Visit Leicester!

When I was younger, I had a big crush on Gary Oldman and his acting skills and I tried to watch as many movies with him as I could. I still like him, despite the ups and downs in his career, but that’s another story.

To me his performance as Joe Orton in Prick Up Your Ears is still the best one. When I saw the movie for the first time (I don’t remember the year), I was amazed and it made me want to know more about the writer. I was making my first steps towards the Gay Culture then, so I went to the library of my city and took his biography home. Perhaps I would change my mind reading it today that I’m older, but at the time I didn’t like the man, for his misogyny and other aspects of his nature that came out from the reading. I had a better opinion on him seeing the movie, so I was disappointed. I think I could like him more now if I try to see his life through his eyes and not from outside. Anyway, he must have been a fascinating man to the people around him and certainly he was for his younger sister Leonie, who had always worshipped him.

I  hadn’t the chance to see a play by Orton until this year, despite in my research I find out What The Butler Saw was performed in some theatres of Italy on tour in 2012.

When, unexpectedly, one day the actor Jack Holden wrote a tweet that made me happy: “What The Butler Saw. This is the next play I’m doing. Filthy, frantic, frisky

The city of Leicester was going to celebrate its national treasure Joe Orton on the 50th anniversary of his tragic death, with a play the playwright wasn’t even able to see staged!

I love celebrations and to be in a certain place in years when events happen. Like last year with Shakespeare’s 400th anniversary in Stratford-Upon-Avon! I couldn’t miss this one neither!

This was going to be a triple occasion: to see a play by Orton in its original language (a challenge to me, to see if I could like his work), to visit Leicester for the first time and, last but not least, to see Holden on stage again. The cast announced was an extra bonus.

I booked immediately everything for my holiday in Leicester, also involving my friend Laura, who will join me in London next May as well. We were both excited, despite we could book for just a short holiday on Thursday 16 and Friday 17 March! In fact, last December I had booked for Ballet Boyz‘s Life on Saturday 18 night in Ravenna and I had to be back in time, while my friend had to work along the week. It’s a pity that the events overlap, or we would have booked for Butler last day, too.

My following step was going back to the library after ages to take a book I remembered I had seen, that collects together three Orton’s plays, included What The Butler Saw, out of print for years here. It’s translated in Italian, but it helped me to understand the story.

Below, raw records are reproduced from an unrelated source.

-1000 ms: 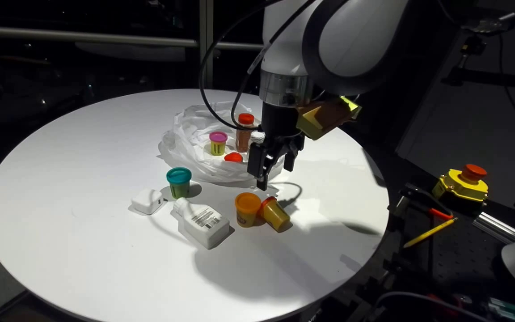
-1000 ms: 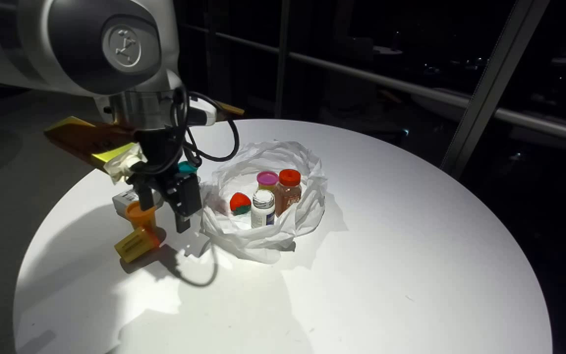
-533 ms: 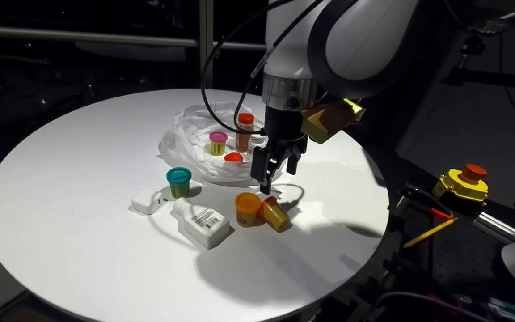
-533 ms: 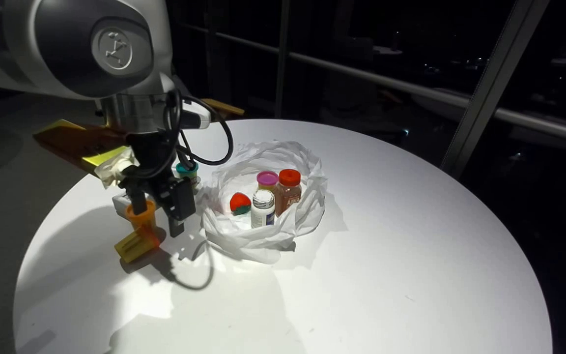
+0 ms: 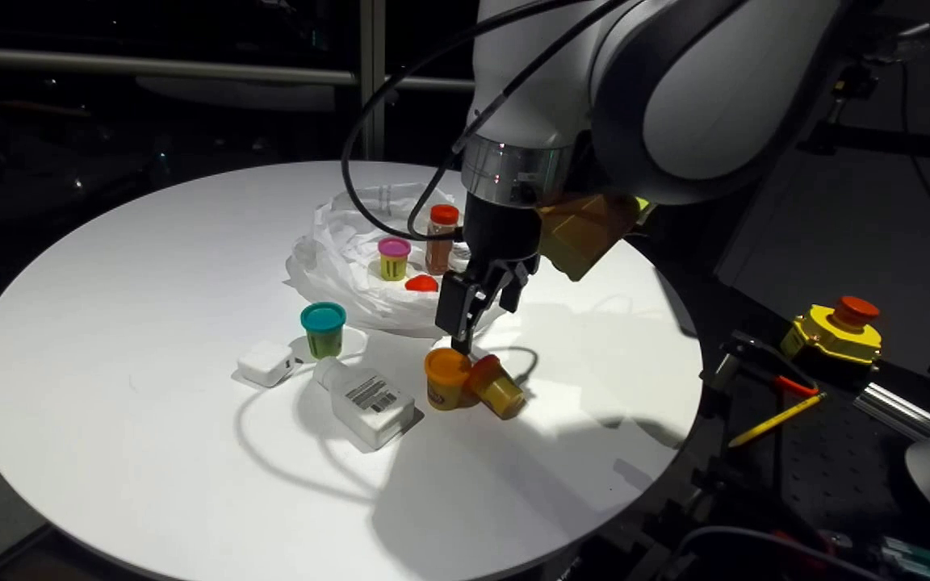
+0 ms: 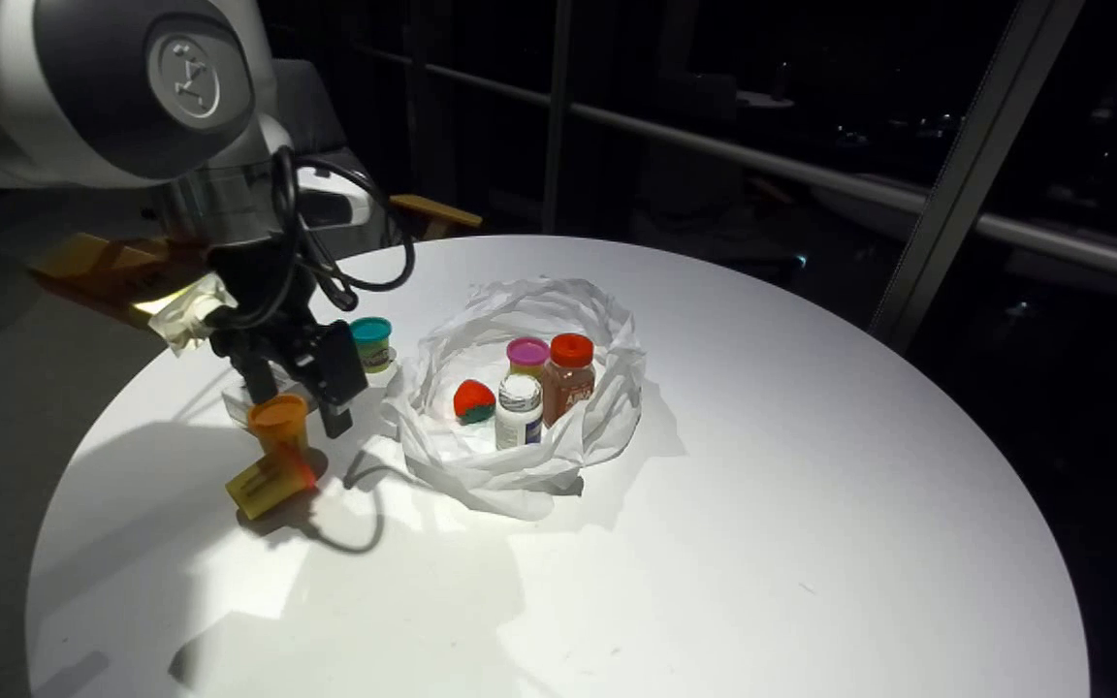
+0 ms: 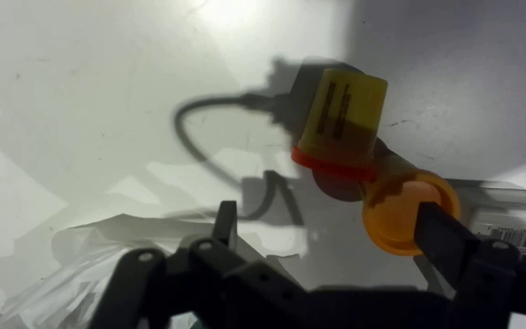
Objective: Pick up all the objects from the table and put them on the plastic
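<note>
My gripper (image 7: 327, 208) is open and empty above the table. It also shows in both exterior views (image 5: 483, 329) (image 6: 300, 415). In the wrist view one finger overlaps the orange tub (image 7: 388, 217), which stands upright below. A yellow tub with a red lid (image 7: 345, 114) lies on its side against it. In an exterior view a white bottle (image 5: 368, 403) lies beside the orange tub, with a teal-lidded tub (image 5: 324, 327) and a small white box (image 5: 266, 363) further left. The white plastic bag (image 6: 481, 485) holds a pink-lidded tub (image 6: 527, 354), a red-capped bottle (image 6: 570, 383), a white pill bottle (image 6: 518, 422) and a strawberry (image 6: 473, 400).
Everything stands on a round white table (image 5: 150, 452). A chair (image 6: 437, 208) is behind it. A yellow box with a red button (image 5: 836, 331) and a pencil (image 5: 778, 420) are off the table at the side. A cable loops off the wrist (image 6: 384, 281).
The arm has shifted and tilted, and the gripper has come lower and closer over the orange tub. The fingers stay open. The objects have not moved.
</note>
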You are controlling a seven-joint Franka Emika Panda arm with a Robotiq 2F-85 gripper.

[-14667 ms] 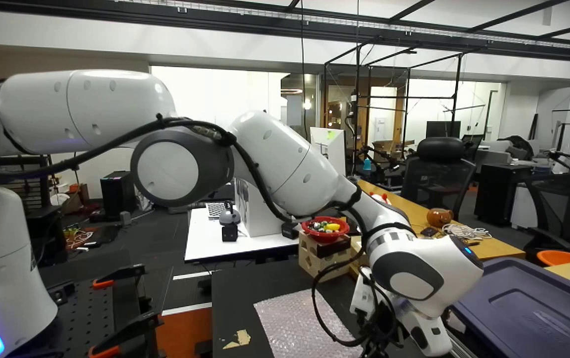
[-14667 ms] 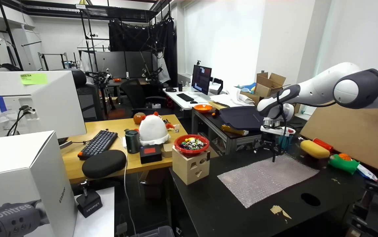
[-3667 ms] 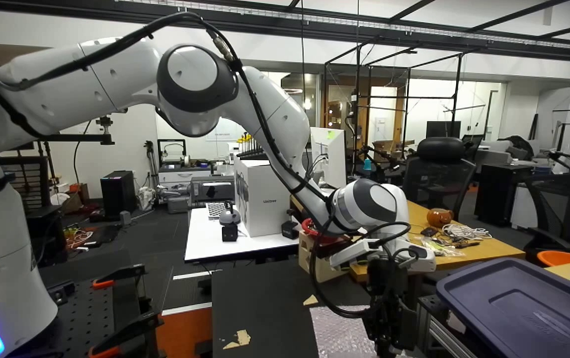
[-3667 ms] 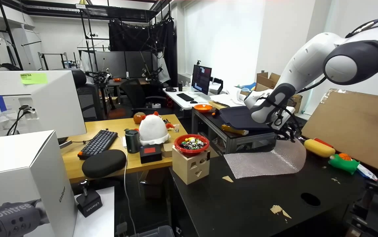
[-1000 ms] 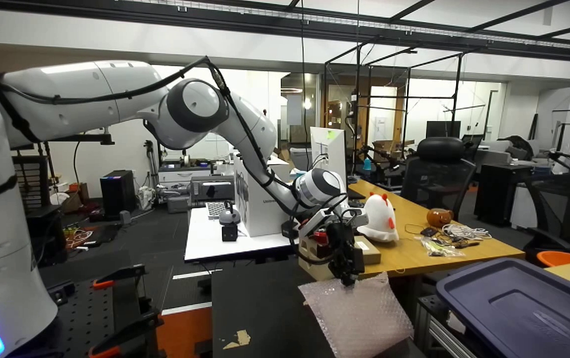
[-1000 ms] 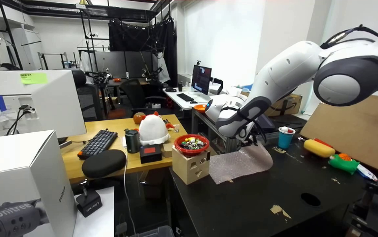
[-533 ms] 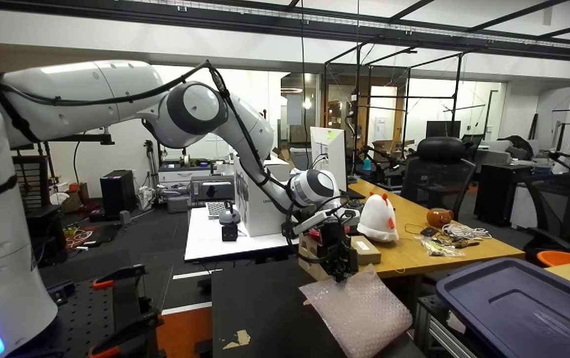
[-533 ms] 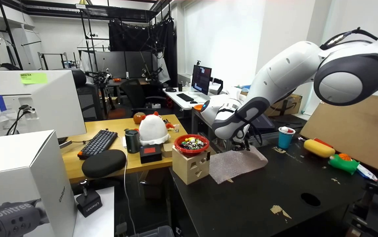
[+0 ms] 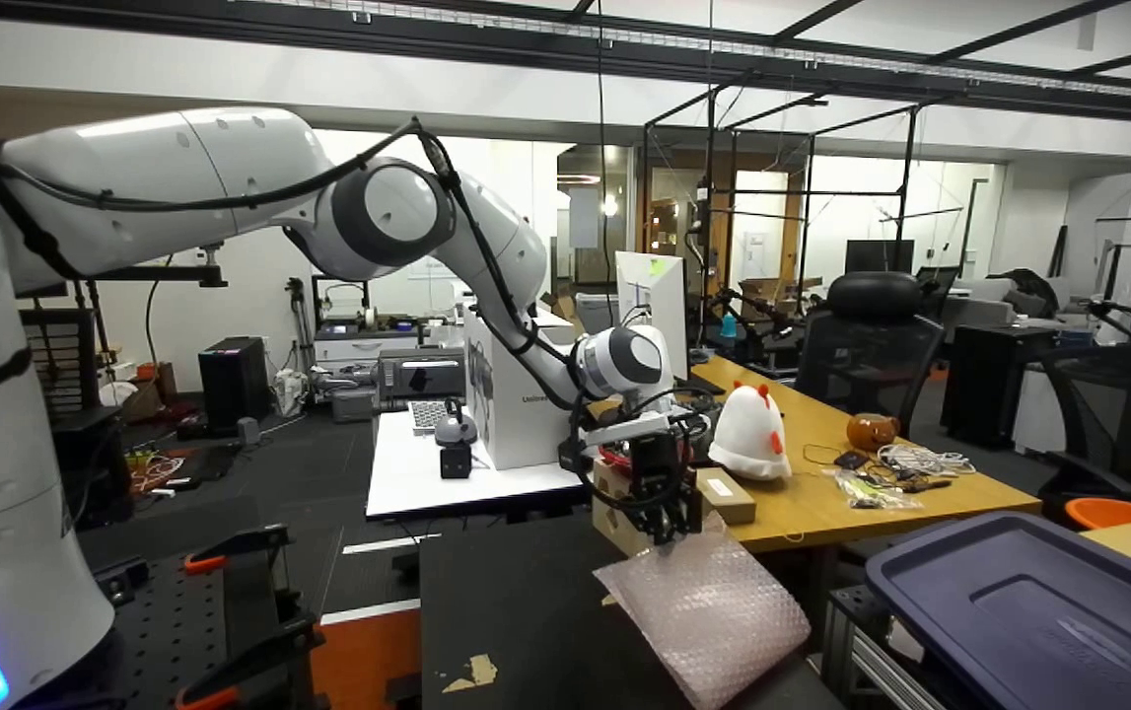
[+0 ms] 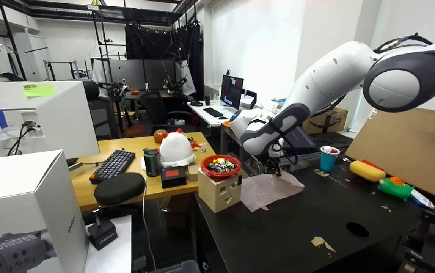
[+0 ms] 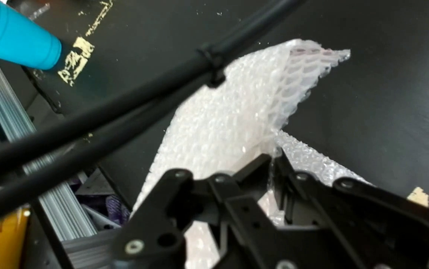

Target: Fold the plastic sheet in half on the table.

I also found a TV movie filmed by the BBC in 1987 on YouTube, and watched it in original, despite now I much prefer it performed live. Theatre got a different rhythm when it’s performed for TV or maybe it was how they used to film stage works in the ‘80s, who knows…

I go on with the things I remember, because this time I didn’t write any note, like I use to do. Time was tight.

On Thursday 16 at very early morning, Laura and me were flying to Stansted via Bologna and later we took two trains plus the tube to Leicester. Going there is quite easy, so I’ll certainly will go back there for more theatre. We arrived on the early afternoon.

I couldn’t wait to visit Leicester also because it got another UK national treasure, Richard III, a historical character I have always found fascinating, for better or for worse. I read the news about the discovering of the king’s grave on the web and I wanted to visit it. I found very effective the way the Almeida Theatre inserted the discovery of the bones at the beginning and at the end of their production of Shakespeare’s Richard III starring Ralph Fiennes, a screening I was lucky to see in my city thanks to Nexo Digital. The king was also brilliantly portrayed by Benedict Cumberbatch in the tv miniseries The Hollow Crown and by the Italian actor Alessandro Gassmann, who performed him like a sort of Frankenstein at the Teatro Diego Fabbri in Forlì. This is one of my favourite plays the Bard ever wrote.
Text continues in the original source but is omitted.